E os algozes que se desfaziam daquele
corpo violentado, como nos dizia o nosso Dom Helder - "Templo vivo do
Espírito Santo", mal sabiam que estavam a enterrar uma Heroína
Pernambucana, que deu a própria vida por Justiça, preenchendo, assim,
plenamente, uma das Bem-Aventuranças de Jesus Cristo, para adentrar no seu
Reino de Paz. Sequer sabiam aqueles "homens bichos", que tinham em
suas mãos um corpo quase imaculado, pois que legara à Pátria os seus anos
juvenis, na luta contra uma sangrenta ditadura civil-militar, serviçal do
Capitalismo sem Pátria, mantenedora de um regime excludente, que ainda hoje
persiste, sob a égide de uma coligação de centro-direita, a enriquecer, de modo
exponencial, os que sempre foram ricos, como agora fez, praticamente doando aos
Capitalistas o campo petrolífero de Libra, o maior já descoberto na História.

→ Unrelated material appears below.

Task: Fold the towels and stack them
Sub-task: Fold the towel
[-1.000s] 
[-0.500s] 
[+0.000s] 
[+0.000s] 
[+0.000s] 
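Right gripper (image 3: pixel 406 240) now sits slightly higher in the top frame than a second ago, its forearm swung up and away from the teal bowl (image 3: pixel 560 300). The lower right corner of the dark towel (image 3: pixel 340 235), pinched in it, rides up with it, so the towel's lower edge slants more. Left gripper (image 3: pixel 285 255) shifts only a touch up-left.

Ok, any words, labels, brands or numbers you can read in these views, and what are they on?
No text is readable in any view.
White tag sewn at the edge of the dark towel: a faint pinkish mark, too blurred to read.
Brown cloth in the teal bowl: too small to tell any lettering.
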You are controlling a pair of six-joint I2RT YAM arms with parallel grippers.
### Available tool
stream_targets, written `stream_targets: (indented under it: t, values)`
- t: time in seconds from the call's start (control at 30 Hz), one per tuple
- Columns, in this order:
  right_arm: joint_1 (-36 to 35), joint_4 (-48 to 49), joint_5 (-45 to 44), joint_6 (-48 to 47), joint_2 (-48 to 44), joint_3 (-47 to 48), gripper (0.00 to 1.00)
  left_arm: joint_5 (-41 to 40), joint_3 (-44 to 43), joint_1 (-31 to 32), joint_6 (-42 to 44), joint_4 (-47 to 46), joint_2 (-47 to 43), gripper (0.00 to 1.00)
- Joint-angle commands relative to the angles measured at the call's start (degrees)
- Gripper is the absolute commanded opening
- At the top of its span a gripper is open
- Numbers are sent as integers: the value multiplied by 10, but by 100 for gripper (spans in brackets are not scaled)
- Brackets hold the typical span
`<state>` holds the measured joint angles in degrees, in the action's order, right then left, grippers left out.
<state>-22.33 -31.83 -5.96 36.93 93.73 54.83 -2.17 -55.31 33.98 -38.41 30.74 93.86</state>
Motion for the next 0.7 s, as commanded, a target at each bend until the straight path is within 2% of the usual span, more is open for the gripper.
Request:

Querida Ranúsia, ainda ecoa em nossos
corações a gargalhada do sádico Coronel Perdigão, "que ria, ria muito
alto", naquela noite sombria de 28 de outubro de 1973, na Praça Sentinela,
em Jacarepaguá, quando terminava a sua heroica vida, atirando na sua cabeça, os
dois últimos tiros que a exterminaram. Nós, permanecemos fiéis aos mesmos
ideais que nos levaram às ruas deste país nos anos 60, continuamos seus irmãos.
Sua vida não será nunca esquecida, você, inesquecível amiga, hoje Heroína
Pernambucana, Heroína da sua Garanhuns, está e estará sempre, no Altar da
Pátria, nos lares dos empobrecidos do nosso país, nos que padecem nas filas de
hospitais sucateados pela ex-companheira Dulce, para facilitar a sua privatização,
nos ônibus que são uma ofensa ao deslocamento dos operários, em ruas entupidas
de carros, pois o modelo neoliberal de direita assim o quis, para aumentar o
lucro gigantesco dos fabricantes de veículos.
Ao contrário do que queríamos, querida
Ranúsia, quem organiza e orienta as nossas cidades, não são os representantes
do povo, são as empreiteiras, são as construtoras de gigantescos e feios
megaprédios, que vão destruir, dentro de poucos anos, a beleza da Recife, que
conhecemos em 1962, aquela linda Veneza Brasileira, querida amiga. E você
jamais pensou, na grandeza da sua valente luta, que Dulce, aquela mulher
valente da VAR-Palmares, que chegou a considerar o Comandante Lamarca um
"frouxo", e que participou do planejamento da expropriação do cofre
de Ademar de Barros da casa da sua amante no Rio, para o financiamento da
guerrilha urbana, agora, neotransformada pela coligação de centro direita, que
nos comanda, traindo o seu passado, vítima do Exército na tortura cruel que
sofreu, jogaria esse mesmo Exército contra o seu povo, que protestava nas ruas
do Rio contra a doação do riquíssimo campo petrolífero de Libra aos mesmos
capitalistas que mataram Getúlio e a torturaram, em crime de Lesa Pátria, a
merecer o devido " impeachment" do cargo mais honroso da Nação.
Mas,
Ranúsia, diga ao grande Prestes, diga ao João Amazonas, diga ao Padre Henrique,
diga ao nosso Dom, diga ao Frei Tito de Alencar, que apesar de estarmos entrando
na etapa final da vida, agora surgem jovens tão valentes como fomos, a invadirem
as nossas ruas, clamando por Justiça e Liberdade, por um modelo econômico autenticamente
nosso, não subordinado ao Capital Internacional, como atualmente reina e nos
sufoca. Amiga, a semente vingou, vingou Companheira Ranúsia!
Que
você ouça, Ranúsia, no Altar da Pátria, o que nos disse o nosso Dom Helder: "Felizes
os que sonham, alimentarão a Esperança de muitos, e correrão o doce risco de um
dia ver os sonhos realizados".
Um comentário:
Texto escrito e lido pelo Dr. Lurildo Saraiva na Associação dos Docentes da Universidade Federal de Pernambuco, agora no 31 de março.
O Dr. Lurildo é natural de Missão Velha e foi aluno do Diocesano do Crato nos anos 50 e 60 do século passado. Atualmente é Prof. Titular de Cardiologia da Faculdade de Medicina da UFPE e após o AI-5 foi uma das vítimas do decreto-lei 477.